__ACTIVITY__.
In the material below, the required lines run from the one containing "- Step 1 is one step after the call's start" through the one containing "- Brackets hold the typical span". Copy those lines exactly, ends included, and nothing else.

__RECORDS FOR THE TASK__.
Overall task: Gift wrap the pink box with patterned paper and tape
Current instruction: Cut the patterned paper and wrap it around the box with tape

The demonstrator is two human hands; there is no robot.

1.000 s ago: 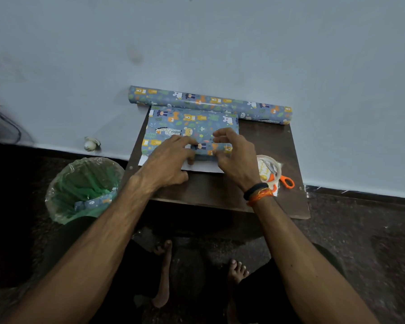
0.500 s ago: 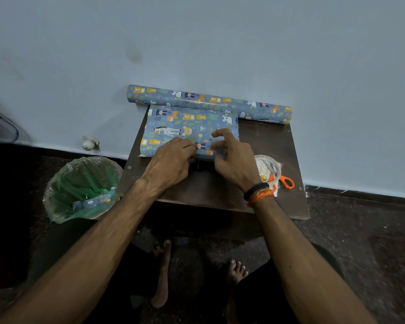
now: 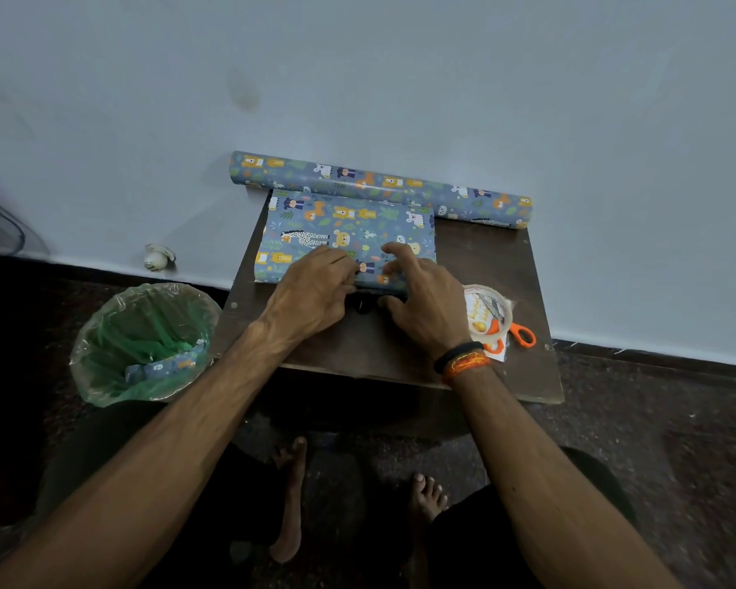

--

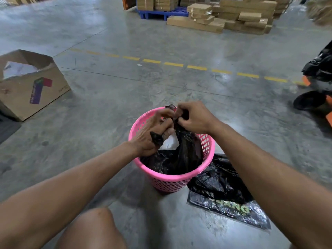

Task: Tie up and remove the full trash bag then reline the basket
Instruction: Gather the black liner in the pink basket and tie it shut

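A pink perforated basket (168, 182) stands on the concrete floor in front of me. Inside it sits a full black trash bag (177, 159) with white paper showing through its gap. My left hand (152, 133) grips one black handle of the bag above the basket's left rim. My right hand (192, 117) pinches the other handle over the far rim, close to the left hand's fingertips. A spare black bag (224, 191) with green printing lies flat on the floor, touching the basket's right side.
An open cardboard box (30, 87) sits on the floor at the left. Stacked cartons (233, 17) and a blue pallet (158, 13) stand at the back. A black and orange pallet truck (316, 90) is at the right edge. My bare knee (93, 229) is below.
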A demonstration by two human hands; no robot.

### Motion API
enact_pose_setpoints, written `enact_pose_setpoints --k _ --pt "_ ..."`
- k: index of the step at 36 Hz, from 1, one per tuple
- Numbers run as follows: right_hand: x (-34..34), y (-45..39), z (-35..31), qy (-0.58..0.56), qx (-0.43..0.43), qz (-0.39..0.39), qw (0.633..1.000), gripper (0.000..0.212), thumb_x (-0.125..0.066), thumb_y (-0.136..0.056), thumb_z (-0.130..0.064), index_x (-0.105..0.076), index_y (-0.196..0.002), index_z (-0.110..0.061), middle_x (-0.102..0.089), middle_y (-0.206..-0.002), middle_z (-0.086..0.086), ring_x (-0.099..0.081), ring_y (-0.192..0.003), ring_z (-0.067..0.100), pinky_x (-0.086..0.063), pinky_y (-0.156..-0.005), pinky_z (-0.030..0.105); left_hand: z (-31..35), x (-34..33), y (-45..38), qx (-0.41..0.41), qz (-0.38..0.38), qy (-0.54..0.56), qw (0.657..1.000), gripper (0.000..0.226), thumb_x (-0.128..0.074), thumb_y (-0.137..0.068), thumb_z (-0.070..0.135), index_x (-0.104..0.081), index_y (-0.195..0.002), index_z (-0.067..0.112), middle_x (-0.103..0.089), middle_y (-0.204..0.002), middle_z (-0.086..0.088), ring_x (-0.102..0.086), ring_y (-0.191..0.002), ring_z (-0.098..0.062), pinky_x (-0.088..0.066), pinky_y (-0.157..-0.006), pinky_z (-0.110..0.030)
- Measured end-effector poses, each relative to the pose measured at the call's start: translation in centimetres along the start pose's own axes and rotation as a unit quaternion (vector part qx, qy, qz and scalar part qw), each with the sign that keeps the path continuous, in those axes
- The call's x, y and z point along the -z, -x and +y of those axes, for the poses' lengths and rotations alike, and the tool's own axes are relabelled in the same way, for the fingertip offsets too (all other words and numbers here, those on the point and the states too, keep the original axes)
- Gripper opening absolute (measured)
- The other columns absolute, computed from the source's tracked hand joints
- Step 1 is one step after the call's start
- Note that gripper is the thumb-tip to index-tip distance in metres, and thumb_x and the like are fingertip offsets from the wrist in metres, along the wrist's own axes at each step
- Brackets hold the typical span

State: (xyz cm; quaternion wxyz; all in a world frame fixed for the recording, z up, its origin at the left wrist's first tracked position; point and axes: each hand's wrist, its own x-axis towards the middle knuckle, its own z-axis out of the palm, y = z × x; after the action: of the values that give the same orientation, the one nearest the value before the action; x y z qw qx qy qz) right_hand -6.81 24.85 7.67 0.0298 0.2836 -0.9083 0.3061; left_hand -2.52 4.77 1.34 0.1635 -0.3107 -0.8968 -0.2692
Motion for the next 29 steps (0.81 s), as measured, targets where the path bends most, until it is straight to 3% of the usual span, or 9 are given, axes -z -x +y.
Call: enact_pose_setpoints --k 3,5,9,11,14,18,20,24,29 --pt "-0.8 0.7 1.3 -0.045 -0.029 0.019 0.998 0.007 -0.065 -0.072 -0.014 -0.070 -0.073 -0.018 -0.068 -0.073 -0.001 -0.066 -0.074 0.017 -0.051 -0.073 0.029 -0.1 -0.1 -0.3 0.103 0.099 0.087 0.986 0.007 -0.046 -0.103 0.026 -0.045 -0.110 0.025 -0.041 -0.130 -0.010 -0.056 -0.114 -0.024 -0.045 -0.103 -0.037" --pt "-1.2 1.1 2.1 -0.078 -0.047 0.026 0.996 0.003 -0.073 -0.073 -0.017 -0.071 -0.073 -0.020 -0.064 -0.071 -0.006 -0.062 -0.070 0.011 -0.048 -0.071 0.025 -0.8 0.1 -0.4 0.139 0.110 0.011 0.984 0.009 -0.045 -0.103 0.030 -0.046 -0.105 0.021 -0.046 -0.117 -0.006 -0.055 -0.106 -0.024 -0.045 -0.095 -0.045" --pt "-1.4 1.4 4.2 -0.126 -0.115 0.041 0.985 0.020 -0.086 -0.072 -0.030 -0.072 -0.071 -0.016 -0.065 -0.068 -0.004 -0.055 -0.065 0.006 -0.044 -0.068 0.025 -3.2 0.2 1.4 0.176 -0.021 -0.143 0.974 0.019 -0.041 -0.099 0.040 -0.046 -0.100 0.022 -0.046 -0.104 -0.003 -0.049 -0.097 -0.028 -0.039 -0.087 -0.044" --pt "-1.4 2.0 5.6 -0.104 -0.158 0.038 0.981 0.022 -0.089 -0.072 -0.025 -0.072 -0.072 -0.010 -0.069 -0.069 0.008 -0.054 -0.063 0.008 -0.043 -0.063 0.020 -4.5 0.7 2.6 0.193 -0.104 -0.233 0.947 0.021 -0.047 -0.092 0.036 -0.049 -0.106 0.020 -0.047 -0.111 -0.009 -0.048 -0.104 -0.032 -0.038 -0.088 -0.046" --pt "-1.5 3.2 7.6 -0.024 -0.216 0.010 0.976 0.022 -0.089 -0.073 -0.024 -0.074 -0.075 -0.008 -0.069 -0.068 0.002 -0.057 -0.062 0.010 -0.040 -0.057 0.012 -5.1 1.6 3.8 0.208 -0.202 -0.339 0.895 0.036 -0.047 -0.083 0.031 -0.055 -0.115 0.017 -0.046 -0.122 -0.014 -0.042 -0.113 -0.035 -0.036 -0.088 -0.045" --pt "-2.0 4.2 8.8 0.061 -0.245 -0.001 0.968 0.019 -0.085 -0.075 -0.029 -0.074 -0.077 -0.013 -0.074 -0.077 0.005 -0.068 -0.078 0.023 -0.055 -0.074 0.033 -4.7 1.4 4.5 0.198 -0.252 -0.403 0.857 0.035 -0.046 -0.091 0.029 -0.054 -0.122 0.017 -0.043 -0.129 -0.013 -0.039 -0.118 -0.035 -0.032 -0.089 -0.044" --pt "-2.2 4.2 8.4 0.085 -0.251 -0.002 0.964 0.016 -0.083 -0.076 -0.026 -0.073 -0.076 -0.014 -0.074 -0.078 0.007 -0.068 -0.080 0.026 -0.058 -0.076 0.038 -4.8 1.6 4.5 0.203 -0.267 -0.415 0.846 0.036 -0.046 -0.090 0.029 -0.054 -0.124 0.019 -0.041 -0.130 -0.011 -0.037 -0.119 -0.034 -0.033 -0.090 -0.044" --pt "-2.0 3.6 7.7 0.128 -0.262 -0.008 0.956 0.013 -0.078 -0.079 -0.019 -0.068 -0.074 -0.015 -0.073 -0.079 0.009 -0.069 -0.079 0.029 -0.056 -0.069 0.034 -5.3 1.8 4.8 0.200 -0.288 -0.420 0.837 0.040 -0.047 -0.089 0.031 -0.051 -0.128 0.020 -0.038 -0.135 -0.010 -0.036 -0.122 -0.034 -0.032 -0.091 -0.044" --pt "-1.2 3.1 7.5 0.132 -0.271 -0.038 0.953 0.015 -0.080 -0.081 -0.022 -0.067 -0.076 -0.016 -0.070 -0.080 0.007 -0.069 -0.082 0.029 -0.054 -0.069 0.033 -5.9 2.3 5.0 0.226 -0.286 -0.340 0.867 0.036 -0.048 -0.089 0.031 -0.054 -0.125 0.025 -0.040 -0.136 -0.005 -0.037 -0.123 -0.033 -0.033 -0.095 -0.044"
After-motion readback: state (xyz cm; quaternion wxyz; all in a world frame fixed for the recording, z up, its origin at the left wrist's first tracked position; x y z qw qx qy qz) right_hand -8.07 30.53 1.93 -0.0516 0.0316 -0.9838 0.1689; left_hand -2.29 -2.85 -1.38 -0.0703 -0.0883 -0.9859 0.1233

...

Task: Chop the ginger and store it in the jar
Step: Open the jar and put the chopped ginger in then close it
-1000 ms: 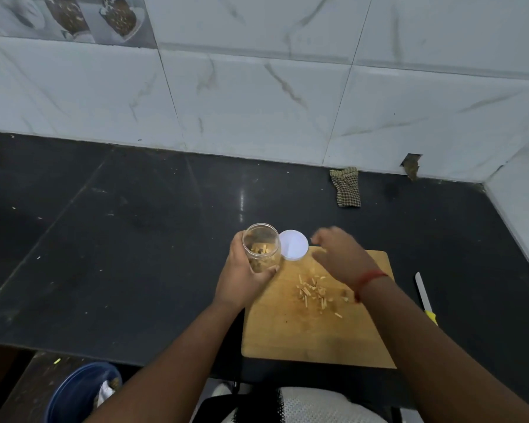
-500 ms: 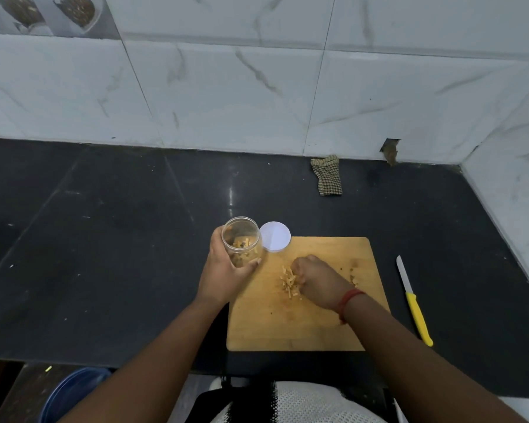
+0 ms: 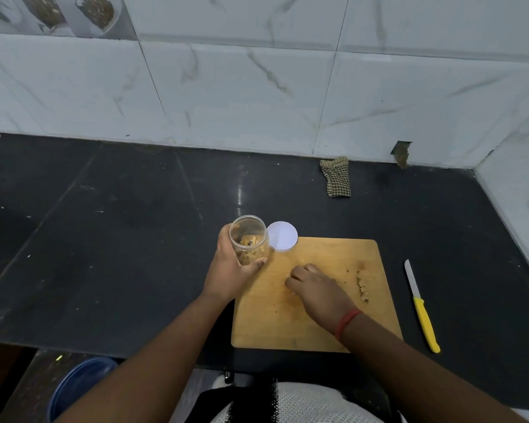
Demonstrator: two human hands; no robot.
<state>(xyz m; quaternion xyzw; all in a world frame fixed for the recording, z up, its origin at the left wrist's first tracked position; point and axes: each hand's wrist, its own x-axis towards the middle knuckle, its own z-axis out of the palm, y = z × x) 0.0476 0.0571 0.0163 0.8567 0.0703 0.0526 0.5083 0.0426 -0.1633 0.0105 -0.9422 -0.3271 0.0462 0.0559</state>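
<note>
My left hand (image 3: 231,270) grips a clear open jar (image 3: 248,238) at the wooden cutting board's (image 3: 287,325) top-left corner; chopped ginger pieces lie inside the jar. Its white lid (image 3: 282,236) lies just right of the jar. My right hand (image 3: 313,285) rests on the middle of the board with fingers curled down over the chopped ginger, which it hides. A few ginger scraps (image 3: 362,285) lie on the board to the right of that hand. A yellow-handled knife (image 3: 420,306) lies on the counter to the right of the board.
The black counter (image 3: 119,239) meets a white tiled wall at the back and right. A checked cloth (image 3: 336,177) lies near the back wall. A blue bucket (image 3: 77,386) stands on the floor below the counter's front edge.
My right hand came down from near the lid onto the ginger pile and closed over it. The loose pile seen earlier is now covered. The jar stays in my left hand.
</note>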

__OUTPUT FOR THIS EXERCISE__.
- Step 1 is one step after the call's start
- Note that gripper is the thumb-tip to index-tip distance in metres, and thumb_x and the like are fingertip offsets from the wrist in metres, along the wrist's own axes at each step
- Brackets hold the typical span

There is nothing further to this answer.